It was during this time Donoso Cortés issued his Ensayo Sobre el Catolicismo, el Liberalismo, y el Socialismo Considerados en sus Principios Fundamentales (1851), or Essays on Catholicism, Liberalism, and Socialism, Considered in their Fundamental Principles, the work for which he is most well-known. It was written at the insistence of Louis Veuillot, who was an intimate friend of Juan Donoso. The work placed Cortés in the first rank of Catholic apologists and made him a defender of Ultramontanism. It is an exposition of the impotence of all human systems of philosophy to solve the problem of human destiny and of the absolute dependence of humanity upon the Catholic Church for its social and political salvation. He excoriates liberalism as the bridge that ultimately leads to atheistic socialism.

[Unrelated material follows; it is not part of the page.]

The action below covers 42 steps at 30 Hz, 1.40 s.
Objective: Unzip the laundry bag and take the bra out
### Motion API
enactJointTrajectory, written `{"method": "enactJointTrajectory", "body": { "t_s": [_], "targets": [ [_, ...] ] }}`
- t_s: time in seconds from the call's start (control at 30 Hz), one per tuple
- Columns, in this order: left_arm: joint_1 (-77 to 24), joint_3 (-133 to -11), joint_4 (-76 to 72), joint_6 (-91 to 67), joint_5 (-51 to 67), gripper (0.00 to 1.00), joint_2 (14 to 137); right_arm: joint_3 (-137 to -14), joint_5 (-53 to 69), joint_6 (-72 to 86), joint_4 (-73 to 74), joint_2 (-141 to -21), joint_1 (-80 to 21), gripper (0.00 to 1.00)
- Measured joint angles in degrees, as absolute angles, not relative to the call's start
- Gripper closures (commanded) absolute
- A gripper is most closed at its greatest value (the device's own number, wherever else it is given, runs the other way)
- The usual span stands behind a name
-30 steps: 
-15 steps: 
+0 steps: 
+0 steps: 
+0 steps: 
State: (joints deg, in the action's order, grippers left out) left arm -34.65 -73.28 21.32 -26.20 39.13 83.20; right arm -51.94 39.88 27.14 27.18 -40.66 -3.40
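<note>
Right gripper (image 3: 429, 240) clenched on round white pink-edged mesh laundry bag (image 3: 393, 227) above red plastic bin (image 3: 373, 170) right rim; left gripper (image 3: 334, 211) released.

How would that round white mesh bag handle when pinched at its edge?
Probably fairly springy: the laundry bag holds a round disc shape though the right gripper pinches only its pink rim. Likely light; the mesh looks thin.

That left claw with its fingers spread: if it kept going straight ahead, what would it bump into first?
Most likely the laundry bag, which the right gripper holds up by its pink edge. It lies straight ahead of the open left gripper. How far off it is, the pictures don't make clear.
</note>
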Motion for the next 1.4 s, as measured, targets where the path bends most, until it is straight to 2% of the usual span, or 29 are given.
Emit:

During his last years he also engaged in a series of correspondences that developed his thought further; firstly with the former Queen regent Maria Christina; with Cardinal Fornari, the papal nuncio to France; and Atanazy Raczyński, a Polish nobleman and Prussian ambassador to Spain, who was a close friend of Donoso. He also briefly engaged in a correspondence with Pope Pius IX, and warned the pope about the continuing threat from Gallicanism and democracy. Many of Donoso's ideas would be incorporated into Pius's encyclical Quanta Cura and its attached Syllabus of Errors.

Juan Donoso Cortés died in the Spanish Embassy in Paris on 3 May 1853. His funeral was held in the 
Church of Saint Phillipe du Roule
in Paris where he would be interred. His remains were transferred to Madrid on 11 May 1900, along with the remains of Goya, Moratin, and Melendez Valdes. His remains are currently interred in the pantheon of the royal cemetery of San Isidro el Real.

Donoso Cortés's works were collected in five volumes at Madrid (1854–1855) under the editorship of Gavino Tejado.

Influence 
In his work Political Theology (1922), political philosopher Carl Schmitt devotes large portions of his final chapter ("On the Counterrevolutionary Philosophy of the State") to Donoso Cortés, praising him for recognizing the importance of decision and of the concept of sovereignty. Schmitt also credited Donoso's Discourse on Dictatorship with initiating the demise of the progressive notion of history.

Quotations 
"True progress consists in submitting the human element which corrupts liberty, to the divine element which purifies it. Society has followed a different path in looking upon the empire of faith as dead; and in proclaiming the empire of reason and the will of man, it has made evil, which was only relative, contingent and exceptional, absolute, universal, and necessary. This period of rapid retrogression commenced in Europe with the restoration of pagan literature, which has brought about successively the restoration of pagan philosophy, religious paganism, and political paganism. At the present time the world is on the eve of the last of these restorations, – that of pagan socialism." (Letter to Montalembert, June 4, 1849.)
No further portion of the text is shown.